Brice grew up in West Baltimore around the Forest Park neighborhood, but when he was 14, his mother moved them out of the city to Owings Mills to get away from crime and violence in surrounding areas.
“It was devastating,” said Brice, who is also part owner of Blk Swan. “When I moved out in the county, it was a whole different world because I was raised in the city all of my life.”
Looking back now, Brice said the move allowed him to decipher his purpose in life. Although he had always been passionate about playing the drums, Brice learned he also had an affinity for food.
His culinary journey began in his late teenage years when he applied to be a cook for the food service company Sodexo at Northrop Grumman. With little experience, he was hired as a dishwasher, but his drive and willingness to learn allowed him to eventually become a chef.
After leaving Sodexo, Brice worked in various roles at numerous restaurants and catering companies, including, Hamilton’s at the Admiral Fell Inn, Linwoods and Copper Kitchen. During his time as executive chef at Copper Kitchen, Outkrowd Restaurant Group approached him with the concept of Blk Swan, and his vision to own a restaurant in Baltimore became reality.
“I always wanted to go and own a restaurant in the city because I’m from Baltimore,” said Brice. “It was about me wanting to reconnect with my city because, personally, I felt that I was cut short.”
Blk Swan derives its name from the black swan theory, which describes an event that comes as a surprise and has a major impact. Brice said the restaurant embodies this theory because it’s virtually unheard of for a Black-owned restaurant, owned by a Black restaurant group, to be found in Harbor East.
Although Brice said the success of Blk Swan has been a blessing, being a Black chef has presented challenges.
“Every day, because I am a Black chef, I have to work extra hard.

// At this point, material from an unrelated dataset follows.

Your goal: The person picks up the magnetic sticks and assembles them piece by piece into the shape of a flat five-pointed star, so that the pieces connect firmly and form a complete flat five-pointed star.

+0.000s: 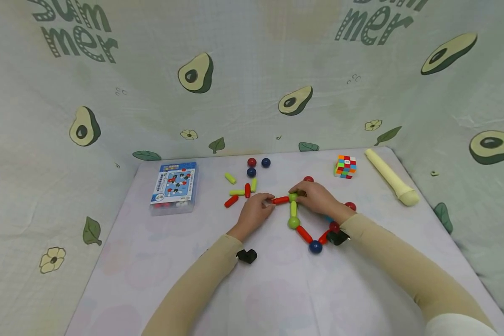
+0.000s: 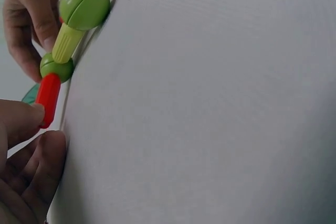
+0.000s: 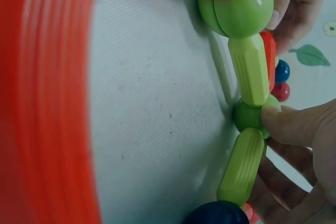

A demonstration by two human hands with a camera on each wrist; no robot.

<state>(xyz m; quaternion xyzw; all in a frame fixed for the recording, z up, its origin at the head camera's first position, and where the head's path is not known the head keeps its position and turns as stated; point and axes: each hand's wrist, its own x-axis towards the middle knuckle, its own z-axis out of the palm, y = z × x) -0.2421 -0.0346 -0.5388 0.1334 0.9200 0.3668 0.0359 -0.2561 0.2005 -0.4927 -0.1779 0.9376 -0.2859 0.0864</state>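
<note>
A ball-and-stick model lies on the table in front of me. My left hand (image 1: 254, 213) pinches the free end of a red rod (image 1: 280, 200) between its thumb and fingers. The rod's other end meets a green ball (image 3: 253, 115), which my right hand (image 1: 317, 198) grips with its thumb pressed on the near side. From that ball a yellow-green rod (image 1: 293, 208) runs to a second green ball (image 1: 293, 222). Another red rod (image 1: 304, 234) links this one to a navy ball (image 1: 315, 247). The right forearm hides part of the model's far side.
Loose red and yellow-green rods (image 1: 237, 192) lie left of the model, with a red ball (image 1: 252, 162) and navy balls (image 1: 266, 162) behind. A boxed kit (image 1: 174, 186) sits at left. A puzzle cube (image 1: 345, 167) and a pale yellow club-shaped thing (image 1: 390, 177) are at back right.
</note>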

That’s just how it is,” said Brice. “The fortunate part is that I’m used to it, but the unfortunate part is that it shouldn’t be that way.”
Over the years, Brice has had co-workers discard his kitchen prep and accuse him of stealing. In spite of this, the chef said he ensures that customers can understand his experiences through his food.
The chef could not pick a favorite meal from the menu, but some of his honorable mentions were the Korean barbecue cauliflower, cheesesteak spring roll, branzino bass and vanilla bean crème brûlée. The restaurant specializes in elegant dining with an urban twist while also providing music from popular local DJs.
In the future, Brice said Blk Swan wants to open a rooftop garden to teach kids in the city how to grow their own vegetables. He also wants to welcome young people into the kitchen to teach them how to cook.
“I want us to have a footprint where we [represent] Baltimore,” said Brice. “How ever we can help our city, that’s what we want to do.”